───── Supplied data ─────

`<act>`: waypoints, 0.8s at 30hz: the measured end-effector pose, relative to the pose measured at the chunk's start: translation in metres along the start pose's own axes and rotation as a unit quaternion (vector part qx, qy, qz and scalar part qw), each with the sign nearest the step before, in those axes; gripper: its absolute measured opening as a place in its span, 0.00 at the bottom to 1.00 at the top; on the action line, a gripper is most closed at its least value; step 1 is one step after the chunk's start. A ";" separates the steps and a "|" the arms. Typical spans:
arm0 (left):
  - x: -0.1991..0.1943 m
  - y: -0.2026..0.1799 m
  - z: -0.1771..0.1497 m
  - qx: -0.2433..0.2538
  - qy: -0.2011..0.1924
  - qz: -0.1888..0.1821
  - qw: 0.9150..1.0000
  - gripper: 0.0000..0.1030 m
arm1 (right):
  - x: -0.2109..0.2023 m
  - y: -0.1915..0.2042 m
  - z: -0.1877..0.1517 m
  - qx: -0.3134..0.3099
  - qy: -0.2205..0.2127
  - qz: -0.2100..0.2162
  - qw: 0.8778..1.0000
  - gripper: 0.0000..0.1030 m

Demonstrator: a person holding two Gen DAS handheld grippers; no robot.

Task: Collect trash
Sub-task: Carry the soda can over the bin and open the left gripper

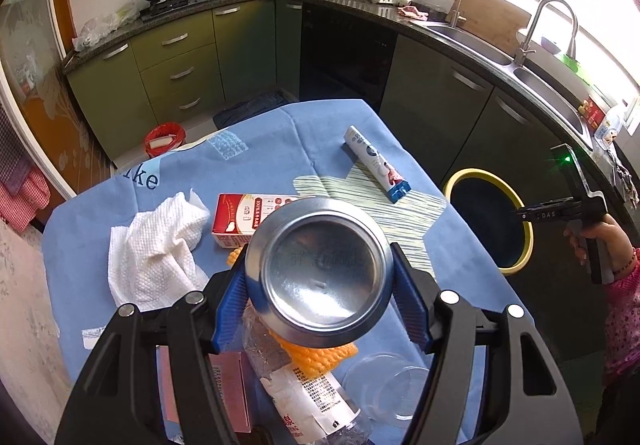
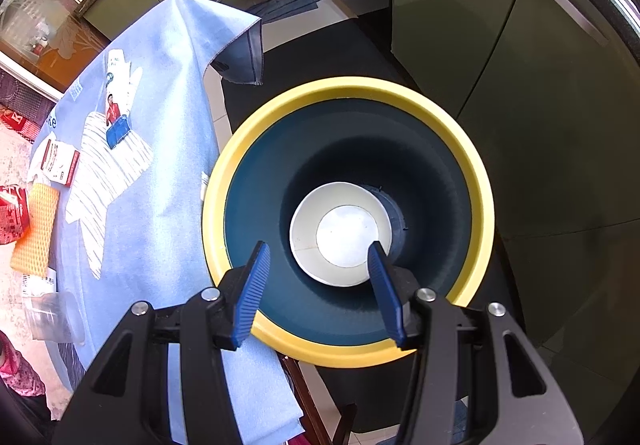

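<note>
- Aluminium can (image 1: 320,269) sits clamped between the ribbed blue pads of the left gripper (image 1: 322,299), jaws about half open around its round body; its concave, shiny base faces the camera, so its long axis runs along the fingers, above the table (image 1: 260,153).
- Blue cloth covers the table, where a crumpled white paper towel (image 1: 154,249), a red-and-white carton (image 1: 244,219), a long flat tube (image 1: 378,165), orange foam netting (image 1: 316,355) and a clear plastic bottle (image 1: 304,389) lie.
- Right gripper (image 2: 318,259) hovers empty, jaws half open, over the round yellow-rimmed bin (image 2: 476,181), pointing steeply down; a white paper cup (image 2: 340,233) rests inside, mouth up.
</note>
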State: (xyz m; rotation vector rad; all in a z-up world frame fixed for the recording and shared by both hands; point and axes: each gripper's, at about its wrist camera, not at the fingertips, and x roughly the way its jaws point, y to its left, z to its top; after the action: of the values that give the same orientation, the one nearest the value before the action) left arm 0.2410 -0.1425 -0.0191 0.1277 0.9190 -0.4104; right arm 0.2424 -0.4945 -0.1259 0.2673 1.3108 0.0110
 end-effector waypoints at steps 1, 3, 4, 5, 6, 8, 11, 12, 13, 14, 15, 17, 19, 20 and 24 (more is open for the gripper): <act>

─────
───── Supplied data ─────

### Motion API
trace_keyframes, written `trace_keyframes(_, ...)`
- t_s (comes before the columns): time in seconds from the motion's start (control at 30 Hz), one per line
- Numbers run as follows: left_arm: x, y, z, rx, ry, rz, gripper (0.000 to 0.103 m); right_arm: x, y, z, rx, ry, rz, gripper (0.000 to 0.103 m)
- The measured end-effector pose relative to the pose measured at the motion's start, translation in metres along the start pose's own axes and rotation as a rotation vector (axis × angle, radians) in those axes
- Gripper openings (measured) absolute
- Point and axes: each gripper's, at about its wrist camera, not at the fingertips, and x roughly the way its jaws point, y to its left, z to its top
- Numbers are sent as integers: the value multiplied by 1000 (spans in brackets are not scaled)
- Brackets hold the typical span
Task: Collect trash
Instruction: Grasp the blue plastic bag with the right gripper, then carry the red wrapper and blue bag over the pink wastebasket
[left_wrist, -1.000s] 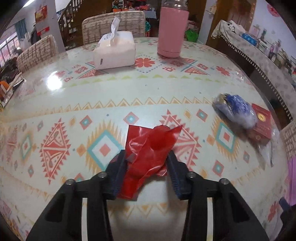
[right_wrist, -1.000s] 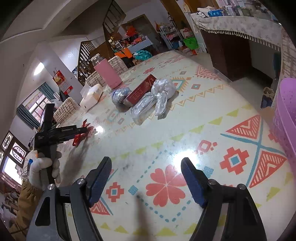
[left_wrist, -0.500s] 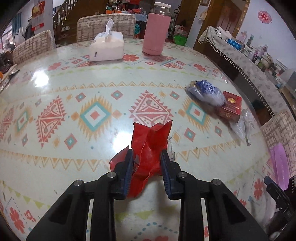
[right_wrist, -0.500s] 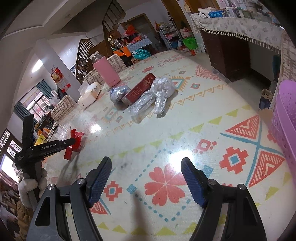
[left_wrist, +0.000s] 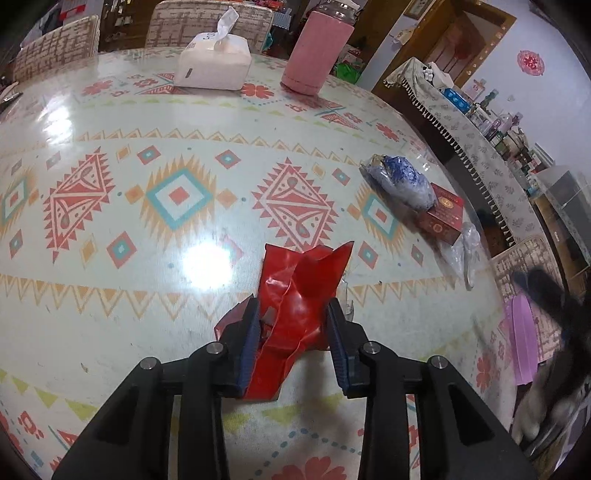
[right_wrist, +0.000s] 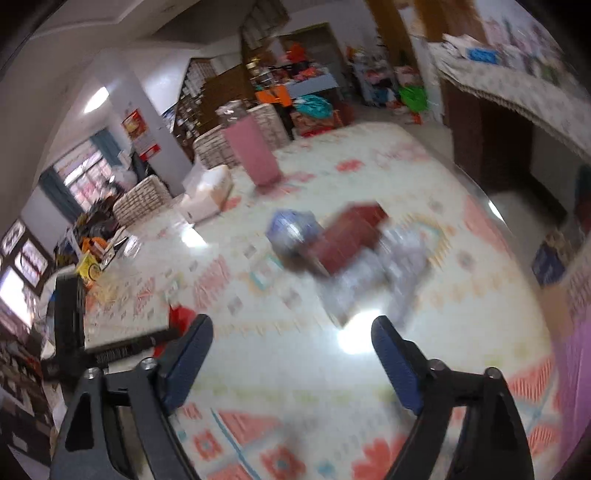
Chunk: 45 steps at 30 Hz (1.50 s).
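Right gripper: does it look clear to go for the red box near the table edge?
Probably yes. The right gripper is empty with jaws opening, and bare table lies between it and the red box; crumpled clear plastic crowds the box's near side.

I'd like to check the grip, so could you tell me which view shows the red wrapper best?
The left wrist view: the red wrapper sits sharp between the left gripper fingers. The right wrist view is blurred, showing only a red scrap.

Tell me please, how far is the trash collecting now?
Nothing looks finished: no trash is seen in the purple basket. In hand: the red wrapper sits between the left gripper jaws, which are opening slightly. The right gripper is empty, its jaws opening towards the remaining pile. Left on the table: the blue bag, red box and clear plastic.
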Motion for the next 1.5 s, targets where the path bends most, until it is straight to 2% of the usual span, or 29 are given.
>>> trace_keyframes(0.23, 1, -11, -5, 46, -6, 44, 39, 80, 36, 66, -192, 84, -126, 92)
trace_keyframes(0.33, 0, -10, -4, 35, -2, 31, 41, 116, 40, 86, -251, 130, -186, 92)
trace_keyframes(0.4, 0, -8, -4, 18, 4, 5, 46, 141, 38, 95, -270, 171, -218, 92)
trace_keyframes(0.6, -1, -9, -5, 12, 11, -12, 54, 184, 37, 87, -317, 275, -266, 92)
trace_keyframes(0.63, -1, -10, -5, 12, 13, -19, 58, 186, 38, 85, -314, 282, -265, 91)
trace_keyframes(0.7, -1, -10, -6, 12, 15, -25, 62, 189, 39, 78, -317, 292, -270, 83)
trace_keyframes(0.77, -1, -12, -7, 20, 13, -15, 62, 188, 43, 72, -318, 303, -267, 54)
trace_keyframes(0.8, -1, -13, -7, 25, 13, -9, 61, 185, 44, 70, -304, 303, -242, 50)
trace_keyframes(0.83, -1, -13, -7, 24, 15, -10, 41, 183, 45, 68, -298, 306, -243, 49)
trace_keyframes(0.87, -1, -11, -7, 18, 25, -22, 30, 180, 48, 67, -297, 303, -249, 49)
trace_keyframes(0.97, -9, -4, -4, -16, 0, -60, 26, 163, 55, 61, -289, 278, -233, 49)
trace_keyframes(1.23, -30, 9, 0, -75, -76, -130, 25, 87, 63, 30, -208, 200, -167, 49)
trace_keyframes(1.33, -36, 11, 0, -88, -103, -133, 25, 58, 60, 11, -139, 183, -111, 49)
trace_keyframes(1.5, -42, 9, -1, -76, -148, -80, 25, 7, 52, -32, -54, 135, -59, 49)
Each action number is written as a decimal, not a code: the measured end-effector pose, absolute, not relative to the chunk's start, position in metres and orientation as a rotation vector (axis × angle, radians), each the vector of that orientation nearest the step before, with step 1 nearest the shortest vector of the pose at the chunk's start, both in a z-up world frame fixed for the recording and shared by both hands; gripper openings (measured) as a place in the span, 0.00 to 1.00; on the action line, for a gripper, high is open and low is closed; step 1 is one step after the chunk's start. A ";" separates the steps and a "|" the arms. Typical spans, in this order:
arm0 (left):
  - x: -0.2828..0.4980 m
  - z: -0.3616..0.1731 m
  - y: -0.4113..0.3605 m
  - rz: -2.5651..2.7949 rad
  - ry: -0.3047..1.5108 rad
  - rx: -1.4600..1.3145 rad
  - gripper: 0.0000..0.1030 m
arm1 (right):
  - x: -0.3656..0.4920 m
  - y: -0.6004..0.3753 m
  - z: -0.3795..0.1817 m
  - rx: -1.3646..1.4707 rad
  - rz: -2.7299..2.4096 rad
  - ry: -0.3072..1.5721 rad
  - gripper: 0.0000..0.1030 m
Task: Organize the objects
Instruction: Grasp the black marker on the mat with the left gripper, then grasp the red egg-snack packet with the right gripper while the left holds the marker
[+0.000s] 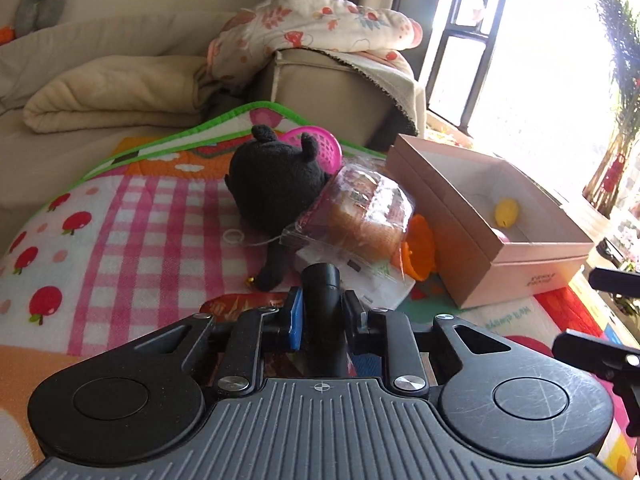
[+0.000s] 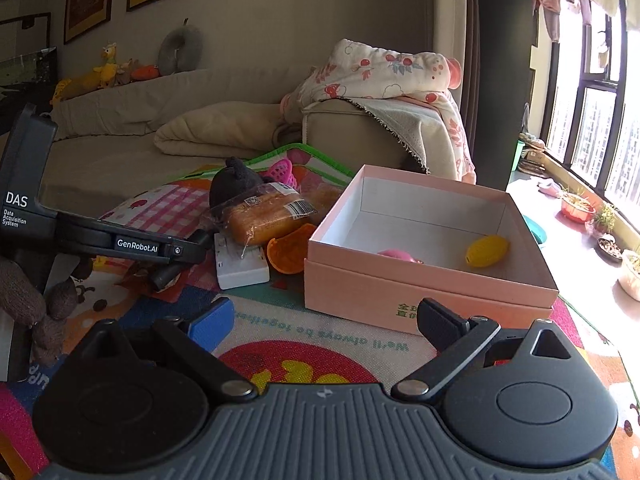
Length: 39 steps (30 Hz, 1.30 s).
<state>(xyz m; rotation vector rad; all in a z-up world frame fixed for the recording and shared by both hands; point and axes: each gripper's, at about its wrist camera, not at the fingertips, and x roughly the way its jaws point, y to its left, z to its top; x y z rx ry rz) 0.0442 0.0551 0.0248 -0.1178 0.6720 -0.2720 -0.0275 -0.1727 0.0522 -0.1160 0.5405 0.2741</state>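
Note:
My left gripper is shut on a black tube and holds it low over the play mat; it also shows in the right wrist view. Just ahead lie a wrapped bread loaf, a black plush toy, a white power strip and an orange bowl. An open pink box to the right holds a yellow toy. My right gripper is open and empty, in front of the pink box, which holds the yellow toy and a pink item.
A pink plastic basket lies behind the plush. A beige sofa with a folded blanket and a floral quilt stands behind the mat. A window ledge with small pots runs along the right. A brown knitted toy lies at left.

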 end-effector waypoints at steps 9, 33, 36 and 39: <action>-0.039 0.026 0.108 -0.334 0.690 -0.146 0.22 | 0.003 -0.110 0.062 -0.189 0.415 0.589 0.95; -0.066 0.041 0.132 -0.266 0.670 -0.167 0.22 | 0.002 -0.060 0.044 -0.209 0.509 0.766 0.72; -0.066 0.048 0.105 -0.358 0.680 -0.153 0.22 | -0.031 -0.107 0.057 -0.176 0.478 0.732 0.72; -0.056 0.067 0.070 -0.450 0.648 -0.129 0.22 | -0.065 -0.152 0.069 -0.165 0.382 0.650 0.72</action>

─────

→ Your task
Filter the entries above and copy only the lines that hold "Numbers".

→ Result for this task
- Numbers run as follows: left_arm: x, y, z, rx, ry, rz, gripper (0.000 to 0.103 m); right_arm: x, y, z, rx, ry, rz, gripper (0.000 to 0.103 m)
- Numbers are sent as integers: the value multiplied by 1000 (spans in brackets are not scaled)

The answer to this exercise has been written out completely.